Grundsätzlich sind die Kosten für die Versicherung eines Ausfuhrkennzeichens höher als die einer regulären Kfz-Haftpflichtversicherung. Das liegt daran, dass bei einem Ausfuhrkennzeichen meist keine Schadenfreiheitsklassen angewendet werden können und das Risiko für die Versicherung oft schwerer einzuschätzen ist.
Die genaue Prämienhöhe hängt von der gewählten Versicherungsdauer, dem Fahrzeugtyp, dem Alter des Fahrzeuges sowie dem Bestimmungsland ab. In der Regel sind Versicherungsdauern von 15 Tagen bis zu 12 Monaten möglich. Je kürzer die Laufzeit, desto höher kann der tagesbezogene Beitrag ausfallen.

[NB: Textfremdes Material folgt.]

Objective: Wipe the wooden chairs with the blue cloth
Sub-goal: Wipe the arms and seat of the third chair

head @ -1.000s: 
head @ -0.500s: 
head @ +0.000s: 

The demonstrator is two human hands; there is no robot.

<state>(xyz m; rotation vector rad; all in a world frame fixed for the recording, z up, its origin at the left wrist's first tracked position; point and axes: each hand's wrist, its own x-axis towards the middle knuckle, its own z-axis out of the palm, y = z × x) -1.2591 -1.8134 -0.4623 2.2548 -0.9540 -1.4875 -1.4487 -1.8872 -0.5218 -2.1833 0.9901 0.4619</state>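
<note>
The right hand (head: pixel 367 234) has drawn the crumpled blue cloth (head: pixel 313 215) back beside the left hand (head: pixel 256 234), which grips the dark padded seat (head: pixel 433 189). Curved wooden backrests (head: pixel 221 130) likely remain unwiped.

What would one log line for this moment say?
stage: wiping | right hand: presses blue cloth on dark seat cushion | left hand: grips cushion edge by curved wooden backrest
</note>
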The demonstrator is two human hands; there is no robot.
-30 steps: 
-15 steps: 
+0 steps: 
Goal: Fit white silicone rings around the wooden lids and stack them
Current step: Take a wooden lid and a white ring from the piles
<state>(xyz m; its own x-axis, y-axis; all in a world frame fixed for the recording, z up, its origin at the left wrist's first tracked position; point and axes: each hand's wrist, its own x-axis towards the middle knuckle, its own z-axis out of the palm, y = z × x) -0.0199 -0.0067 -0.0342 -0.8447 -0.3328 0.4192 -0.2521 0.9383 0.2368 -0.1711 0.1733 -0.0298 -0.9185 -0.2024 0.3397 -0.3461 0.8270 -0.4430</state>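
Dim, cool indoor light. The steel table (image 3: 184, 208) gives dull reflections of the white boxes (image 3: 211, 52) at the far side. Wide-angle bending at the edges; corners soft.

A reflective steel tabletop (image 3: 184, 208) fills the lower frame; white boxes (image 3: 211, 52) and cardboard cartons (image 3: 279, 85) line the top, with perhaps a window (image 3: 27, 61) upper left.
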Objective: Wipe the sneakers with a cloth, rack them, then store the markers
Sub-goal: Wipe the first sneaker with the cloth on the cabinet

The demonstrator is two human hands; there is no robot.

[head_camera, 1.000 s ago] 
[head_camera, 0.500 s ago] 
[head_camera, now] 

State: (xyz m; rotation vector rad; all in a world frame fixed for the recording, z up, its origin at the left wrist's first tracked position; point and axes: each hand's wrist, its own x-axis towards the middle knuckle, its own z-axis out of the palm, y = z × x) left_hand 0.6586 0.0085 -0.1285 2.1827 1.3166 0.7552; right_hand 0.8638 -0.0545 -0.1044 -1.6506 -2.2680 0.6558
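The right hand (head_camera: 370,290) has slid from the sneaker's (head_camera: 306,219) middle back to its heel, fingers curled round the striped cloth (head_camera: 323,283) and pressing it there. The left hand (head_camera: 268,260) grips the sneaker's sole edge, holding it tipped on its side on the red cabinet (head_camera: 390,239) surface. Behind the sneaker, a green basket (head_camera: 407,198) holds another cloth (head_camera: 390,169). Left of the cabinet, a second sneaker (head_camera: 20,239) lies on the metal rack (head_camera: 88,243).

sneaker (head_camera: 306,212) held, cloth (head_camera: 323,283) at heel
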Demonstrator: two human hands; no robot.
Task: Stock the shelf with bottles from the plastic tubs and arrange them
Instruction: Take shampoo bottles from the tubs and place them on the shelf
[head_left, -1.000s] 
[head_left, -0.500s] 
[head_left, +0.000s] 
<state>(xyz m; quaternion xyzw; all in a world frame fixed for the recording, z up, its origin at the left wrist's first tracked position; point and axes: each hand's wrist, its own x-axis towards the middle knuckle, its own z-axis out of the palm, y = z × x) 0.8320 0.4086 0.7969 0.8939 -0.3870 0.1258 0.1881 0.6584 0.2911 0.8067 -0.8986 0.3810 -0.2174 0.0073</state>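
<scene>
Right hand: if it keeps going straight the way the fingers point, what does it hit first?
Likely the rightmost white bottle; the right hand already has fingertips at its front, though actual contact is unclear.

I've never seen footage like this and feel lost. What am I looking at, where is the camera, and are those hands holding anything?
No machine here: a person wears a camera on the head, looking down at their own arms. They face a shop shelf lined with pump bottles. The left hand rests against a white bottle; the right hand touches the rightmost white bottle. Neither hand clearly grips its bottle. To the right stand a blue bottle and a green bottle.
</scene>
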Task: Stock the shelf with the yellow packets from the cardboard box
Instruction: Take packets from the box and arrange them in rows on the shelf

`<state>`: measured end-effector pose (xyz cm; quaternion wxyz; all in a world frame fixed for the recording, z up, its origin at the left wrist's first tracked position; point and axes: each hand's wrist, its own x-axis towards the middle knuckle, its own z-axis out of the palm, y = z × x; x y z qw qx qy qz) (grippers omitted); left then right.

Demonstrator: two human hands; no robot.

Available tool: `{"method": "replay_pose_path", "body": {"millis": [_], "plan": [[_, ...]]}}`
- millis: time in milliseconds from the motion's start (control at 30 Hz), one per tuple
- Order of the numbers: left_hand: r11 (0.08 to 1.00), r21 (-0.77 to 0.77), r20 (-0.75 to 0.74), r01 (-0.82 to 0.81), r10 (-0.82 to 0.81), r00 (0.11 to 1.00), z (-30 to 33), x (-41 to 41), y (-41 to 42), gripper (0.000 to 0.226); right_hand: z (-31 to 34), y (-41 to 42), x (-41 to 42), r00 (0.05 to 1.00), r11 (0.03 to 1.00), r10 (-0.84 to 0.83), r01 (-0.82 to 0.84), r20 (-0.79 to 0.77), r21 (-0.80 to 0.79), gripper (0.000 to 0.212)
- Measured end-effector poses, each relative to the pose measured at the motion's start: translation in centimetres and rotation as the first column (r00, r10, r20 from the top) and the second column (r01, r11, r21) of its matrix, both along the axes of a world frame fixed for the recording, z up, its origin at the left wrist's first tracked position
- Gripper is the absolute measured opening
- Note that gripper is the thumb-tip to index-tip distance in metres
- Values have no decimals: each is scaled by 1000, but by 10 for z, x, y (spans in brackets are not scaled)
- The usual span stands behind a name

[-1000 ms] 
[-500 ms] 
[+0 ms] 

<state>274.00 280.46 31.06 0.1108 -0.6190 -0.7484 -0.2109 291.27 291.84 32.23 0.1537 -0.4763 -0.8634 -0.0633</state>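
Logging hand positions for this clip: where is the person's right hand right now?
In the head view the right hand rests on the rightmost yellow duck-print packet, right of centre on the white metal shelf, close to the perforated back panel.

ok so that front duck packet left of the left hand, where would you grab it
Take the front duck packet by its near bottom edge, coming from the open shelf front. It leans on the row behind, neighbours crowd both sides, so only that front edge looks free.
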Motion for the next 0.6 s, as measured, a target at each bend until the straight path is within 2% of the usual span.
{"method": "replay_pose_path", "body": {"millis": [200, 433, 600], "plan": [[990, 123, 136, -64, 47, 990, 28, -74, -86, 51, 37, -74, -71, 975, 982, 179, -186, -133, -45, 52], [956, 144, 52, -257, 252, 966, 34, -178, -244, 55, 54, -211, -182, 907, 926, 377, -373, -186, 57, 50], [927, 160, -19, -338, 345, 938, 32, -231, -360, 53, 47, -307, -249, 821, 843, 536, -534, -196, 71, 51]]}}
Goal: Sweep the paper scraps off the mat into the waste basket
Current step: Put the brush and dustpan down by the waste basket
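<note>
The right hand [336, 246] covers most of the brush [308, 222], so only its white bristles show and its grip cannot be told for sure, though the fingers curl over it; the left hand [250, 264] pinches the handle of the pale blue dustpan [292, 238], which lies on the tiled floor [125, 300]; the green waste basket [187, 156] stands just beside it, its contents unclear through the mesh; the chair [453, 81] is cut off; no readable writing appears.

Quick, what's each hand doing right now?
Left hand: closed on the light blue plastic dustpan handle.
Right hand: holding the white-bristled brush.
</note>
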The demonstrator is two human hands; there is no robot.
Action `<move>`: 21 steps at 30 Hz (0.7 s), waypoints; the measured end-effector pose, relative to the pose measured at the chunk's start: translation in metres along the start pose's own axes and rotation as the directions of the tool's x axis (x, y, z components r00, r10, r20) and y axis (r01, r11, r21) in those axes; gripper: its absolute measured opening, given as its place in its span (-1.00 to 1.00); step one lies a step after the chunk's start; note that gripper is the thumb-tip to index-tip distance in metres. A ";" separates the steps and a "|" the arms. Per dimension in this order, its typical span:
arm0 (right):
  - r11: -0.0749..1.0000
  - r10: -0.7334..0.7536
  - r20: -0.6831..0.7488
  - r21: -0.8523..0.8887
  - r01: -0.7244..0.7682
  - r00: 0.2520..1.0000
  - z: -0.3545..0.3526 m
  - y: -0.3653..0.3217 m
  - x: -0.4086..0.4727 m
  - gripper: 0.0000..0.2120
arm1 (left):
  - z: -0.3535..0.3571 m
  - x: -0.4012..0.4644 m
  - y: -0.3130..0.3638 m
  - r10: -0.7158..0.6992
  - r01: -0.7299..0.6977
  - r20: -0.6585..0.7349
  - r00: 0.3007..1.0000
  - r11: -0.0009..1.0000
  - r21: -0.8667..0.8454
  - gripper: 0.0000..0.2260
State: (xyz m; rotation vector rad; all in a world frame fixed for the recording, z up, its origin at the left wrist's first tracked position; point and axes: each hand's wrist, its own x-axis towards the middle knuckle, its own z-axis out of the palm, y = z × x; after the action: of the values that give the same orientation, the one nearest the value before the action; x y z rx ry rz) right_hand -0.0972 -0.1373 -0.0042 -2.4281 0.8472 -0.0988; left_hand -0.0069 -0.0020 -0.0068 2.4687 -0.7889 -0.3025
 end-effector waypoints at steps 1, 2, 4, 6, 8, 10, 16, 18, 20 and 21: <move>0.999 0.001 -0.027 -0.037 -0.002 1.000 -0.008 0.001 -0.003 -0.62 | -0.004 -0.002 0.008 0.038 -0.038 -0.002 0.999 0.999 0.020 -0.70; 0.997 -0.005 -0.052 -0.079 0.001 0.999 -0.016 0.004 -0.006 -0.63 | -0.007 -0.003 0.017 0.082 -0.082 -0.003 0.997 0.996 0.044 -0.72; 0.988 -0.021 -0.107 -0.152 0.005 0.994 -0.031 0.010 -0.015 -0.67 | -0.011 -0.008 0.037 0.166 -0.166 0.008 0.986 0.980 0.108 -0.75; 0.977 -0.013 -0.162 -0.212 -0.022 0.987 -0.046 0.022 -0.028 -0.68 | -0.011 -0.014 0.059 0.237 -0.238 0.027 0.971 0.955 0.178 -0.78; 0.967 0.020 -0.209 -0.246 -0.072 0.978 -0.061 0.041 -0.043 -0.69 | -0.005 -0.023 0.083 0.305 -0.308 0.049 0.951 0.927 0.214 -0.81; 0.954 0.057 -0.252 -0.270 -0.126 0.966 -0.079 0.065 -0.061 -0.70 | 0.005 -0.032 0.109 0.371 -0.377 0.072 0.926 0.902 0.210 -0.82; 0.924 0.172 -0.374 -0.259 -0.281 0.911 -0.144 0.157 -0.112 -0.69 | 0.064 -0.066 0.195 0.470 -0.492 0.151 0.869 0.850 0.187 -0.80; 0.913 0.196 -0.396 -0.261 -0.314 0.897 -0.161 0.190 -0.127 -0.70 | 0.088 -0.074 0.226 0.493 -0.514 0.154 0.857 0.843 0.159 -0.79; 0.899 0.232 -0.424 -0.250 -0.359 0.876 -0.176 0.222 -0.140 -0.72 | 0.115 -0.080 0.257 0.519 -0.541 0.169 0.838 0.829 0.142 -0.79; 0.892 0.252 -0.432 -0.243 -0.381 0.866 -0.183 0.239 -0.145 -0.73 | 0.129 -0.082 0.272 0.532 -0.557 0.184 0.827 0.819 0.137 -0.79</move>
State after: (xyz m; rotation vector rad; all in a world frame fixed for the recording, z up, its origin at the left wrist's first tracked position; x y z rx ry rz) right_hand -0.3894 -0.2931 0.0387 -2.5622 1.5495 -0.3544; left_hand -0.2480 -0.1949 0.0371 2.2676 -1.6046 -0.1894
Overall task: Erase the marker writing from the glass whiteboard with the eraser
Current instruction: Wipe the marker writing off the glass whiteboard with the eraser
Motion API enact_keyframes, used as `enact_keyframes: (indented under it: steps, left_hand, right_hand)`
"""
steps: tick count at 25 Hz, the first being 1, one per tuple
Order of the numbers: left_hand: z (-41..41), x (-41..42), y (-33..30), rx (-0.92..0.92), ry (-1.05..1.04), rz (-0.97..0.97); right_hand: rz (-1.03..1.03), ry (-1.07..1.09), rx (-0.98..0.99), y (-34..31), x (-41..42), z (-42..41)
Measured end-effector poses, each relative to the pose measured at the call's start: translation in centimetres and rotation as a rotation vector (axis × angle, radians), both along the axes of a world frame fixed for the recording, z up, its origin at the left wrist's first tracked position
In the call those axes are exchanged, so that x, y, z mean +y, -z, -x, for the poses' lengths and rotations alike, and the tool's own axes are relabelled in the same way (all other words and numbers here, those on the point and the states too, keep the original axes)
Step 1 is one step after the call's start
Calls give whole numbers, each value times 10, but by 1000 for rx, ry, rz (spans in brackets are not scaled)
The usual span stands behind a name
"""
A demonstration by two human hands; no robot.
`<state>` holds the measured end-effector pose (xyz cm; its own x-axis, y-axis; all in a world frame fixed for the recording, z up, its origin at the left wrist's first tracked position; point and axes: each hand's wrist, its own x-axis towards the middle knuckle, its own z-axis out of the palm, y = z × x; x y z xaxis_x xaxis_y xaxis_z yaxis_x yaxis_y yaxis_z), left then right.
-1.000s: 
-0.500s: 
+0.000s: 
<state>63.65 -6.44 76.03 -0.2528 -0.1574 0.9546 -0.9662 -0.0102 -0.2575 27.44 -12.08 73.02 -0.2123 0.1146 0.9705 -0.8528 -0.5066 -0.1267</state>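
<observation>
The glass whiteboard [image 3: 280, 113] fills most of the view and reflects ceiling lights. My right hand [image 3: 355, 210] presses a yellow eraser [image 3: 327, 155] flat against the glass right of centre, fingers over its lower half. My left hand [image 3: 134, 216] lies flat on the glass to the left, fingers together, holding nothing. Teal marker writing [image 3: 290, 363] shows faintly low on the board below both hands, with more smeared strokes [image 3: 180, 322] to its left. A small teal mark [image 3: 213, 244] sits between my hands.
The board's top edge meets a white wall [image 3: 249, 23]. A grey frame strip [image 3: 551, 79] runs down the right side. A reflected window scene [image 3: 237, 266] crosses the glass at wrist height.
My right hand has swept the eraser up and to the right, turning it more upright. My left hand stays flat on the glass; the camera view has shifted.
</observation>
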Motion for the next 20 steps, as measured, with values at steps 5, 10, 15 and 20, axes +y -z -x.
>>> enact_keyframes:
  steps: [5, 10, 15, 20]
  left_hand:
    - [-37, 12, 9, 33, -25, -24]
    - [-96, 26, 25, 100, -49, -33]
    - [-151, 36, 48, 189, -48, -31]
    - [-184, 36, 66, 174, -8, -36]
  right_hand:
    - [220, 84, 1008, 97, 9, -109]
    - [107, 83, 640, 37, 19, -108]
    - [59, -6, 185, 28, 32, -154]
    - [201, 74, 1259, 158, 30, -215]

Zusätzlich zu den Kosten für die Kfz-Versicherung fallen auch Gebühren für die Zulassung und die Erstellung des Ausfuhrkennzeichens selbst an. Diese Gebühren sind regional unterschiedlich und können je nach Zulassungsstelle variieren.
Es ist wichtig zu beachten, dass das Ausfuhrkennzeichen nur eine vorübergehende Lösung darstellt. Nach Ablauf der Gültigkeitsdauer muss das Fahrzeug entweder im Bestimmungsland endgültig zugelassen oder aus dem Verkehr gezogen werden.